= What you have to do =
Each line of the material below that holds the word "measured" needs to be copied.

= Beginning of Section =

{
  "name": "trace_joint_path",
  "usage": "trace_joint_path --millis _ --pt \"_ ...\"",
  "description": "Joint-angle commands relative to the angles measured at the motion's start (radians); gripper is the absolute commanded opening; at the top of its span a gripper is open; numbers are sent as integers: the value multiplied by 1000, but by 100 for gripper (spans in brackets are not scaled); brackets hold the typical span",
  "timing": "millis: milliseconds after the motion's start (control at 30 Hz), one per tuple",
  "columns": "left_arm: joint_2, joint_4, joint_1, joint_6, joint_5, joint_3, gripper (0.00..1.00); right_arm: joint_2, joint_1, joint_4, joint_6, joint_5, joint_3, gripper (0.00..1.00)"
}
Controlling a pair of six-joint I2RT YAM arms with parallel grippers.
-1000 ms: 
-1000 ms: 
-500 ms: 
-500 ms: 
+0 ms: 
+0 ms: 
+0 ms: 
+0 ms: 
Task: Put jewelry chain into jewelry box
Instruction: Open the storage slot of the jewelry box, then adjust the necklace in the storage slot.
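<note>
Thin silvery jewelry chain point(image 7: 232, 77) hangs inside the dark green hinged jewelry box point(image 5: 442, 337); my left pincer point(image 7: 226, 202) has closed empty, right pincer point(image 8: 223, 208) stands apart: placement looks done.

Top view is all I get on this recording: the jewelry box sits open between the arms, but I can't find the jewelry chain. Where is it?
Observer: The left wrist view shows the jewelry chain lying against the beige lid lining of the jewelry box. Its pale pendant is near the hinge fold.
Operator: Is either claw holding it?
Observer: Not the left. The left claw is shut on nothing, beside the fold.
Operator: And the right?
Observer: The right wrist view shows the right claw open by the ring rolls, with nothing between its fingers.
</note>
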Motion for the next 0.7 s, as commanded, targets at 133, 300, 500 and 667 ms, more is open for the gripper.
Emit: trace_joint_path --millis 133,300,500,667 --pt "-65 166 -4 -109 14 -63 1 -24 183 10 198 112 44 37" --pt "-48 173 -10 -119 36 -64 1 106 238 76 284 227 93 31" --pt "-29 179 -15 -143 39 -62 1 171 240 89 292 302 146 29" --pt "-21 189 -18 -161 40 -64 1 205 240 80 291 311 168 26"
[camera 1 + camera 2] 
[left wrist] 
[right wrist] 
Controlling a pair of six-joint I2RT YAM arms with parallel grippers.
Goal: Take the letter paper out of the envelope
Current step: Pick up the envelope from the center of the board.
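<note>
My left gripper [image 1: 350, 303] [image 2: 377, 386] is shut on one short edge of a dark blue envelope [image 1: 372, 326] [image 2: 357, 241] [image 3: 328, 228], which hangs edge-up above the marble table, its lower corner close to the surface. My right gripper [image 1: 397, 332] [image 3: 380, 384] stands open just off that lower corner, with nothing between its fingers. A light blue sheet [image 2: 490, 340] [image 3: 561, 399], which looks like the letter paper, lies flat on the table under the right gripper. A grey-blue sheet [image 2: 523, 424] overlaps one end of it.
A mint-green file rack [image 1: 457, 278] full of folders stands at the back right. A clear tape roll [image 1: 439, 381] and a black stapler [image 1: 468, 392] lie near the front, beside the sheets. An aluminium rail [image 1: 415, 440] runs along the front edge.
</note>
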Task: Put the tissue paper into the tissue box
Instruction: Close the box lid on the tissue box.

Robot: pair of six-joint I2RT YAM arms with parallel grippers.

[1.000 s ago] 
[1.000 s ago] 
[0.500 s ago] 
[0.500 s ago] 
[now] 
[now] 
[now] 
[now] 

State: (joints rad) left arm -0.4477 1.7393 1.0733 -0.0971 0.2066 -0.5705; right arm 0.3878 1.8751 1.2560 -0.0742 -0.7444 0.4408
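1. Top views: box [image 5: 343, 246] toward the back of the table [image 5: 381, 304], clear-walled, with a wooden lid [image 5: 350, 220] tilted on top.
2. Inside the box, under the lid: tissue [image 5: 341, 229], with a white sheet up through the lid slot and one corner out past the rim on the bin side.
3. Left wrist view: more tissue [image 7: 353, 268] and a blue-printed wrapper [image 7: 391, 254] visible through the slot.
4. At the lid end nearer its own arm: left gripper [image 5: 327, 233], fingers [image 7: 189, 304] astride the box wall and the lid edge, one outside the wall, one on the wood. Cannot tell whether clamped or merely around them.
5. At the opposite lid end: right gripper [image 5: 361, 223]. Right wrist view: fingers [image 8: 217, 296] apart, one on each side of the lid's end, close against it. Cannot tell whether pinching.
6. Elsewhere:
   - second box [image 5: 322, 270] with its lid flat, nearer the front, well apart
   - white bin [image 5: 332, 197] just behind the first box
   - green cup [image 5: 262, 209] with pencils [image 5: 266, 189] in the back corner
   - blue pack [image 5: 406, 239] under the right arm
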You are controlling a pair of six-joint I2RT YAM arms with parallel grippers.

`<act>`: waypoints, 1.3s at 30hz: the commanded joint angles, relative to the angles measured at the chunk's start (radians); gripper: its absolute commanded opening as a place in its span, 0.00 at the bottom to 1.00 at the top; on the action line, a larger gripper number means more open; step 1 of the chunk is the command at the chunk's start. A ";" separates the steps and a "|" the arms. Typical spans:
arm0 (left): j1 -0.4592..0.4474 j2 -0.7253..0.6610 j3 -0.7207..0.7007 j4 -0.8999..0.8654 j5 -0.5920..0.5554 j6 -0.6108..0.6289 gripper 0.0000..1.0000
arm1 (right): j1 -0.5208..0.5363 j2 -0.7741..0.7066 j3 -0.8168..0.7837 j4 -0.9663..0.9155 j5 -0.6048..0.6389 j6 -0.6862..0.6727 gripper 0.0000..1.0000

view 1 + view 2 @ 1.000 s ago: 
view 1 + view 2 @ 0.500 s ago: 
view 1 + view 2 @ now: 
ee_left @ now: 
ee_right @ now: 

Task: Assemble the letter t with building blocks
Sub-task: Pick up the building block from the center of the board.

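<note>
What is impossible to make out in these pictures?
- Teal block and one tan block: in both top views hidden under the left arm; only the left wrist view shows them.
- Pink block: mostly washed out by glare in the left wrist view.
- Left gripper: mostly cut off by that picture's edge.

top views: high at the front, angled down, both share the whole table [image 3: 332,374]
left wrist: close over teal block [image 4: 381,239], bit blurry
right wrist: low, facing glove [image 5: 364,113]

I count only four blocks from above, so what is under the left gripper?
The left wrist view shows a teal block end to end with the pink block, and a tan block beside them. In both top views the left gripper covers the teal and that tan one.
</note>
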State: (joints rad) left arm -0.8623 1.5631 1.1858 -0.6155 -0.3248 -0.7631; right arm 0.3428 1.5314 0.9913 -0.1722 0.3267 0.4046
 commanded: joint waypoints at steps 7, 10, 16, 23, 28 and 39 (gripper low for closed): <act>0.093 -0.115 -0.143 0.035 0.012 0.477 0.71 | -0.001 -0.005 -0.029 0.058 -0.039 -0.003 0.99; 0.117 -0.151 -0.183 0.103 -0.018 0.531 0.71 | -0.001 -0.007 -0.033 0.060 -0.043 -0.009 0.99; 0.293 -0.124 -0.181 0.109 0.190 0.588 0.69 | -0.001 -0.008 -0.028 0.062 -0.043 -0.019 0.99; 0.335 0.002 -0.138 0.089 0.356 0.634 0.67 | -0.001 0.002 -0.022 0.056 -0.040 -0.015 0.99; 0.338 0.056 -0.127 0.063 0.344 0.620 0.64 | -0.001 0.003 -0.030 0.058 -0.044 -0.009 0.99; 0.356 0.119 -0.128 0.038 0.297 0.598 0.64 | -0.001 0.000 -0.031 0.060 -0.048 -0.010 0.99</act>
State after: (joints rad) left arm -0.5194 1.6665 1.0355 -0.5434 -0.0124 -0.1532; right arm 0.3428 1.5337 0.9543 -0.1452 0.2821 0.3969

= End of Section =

= Exercise result =
  "description": "Joint-angle commands relative to the angles measured at the motion's start (radians); gripper is the absolute commanded opening; at the top of its span a gripper is open; numbers are sent as integers: the value multiplied by 1000, but by 100 for gripper (spans in brackets are not scaled); brackets hold the typical span",
`<act>`: waypoints, 1.3s at 30hz: the commanded joint angles, relative to the angles measured at the chunk's start (radians); gripper: its absolute commanded opening as a place in its span, 0.00 at the bottom to 1.00 at the top; on the action line, a larger gripper number means more open; step 1 of the chunk is the command at the chunk's start. A ";" separates the steps and a "|" the arms. Typical spans:

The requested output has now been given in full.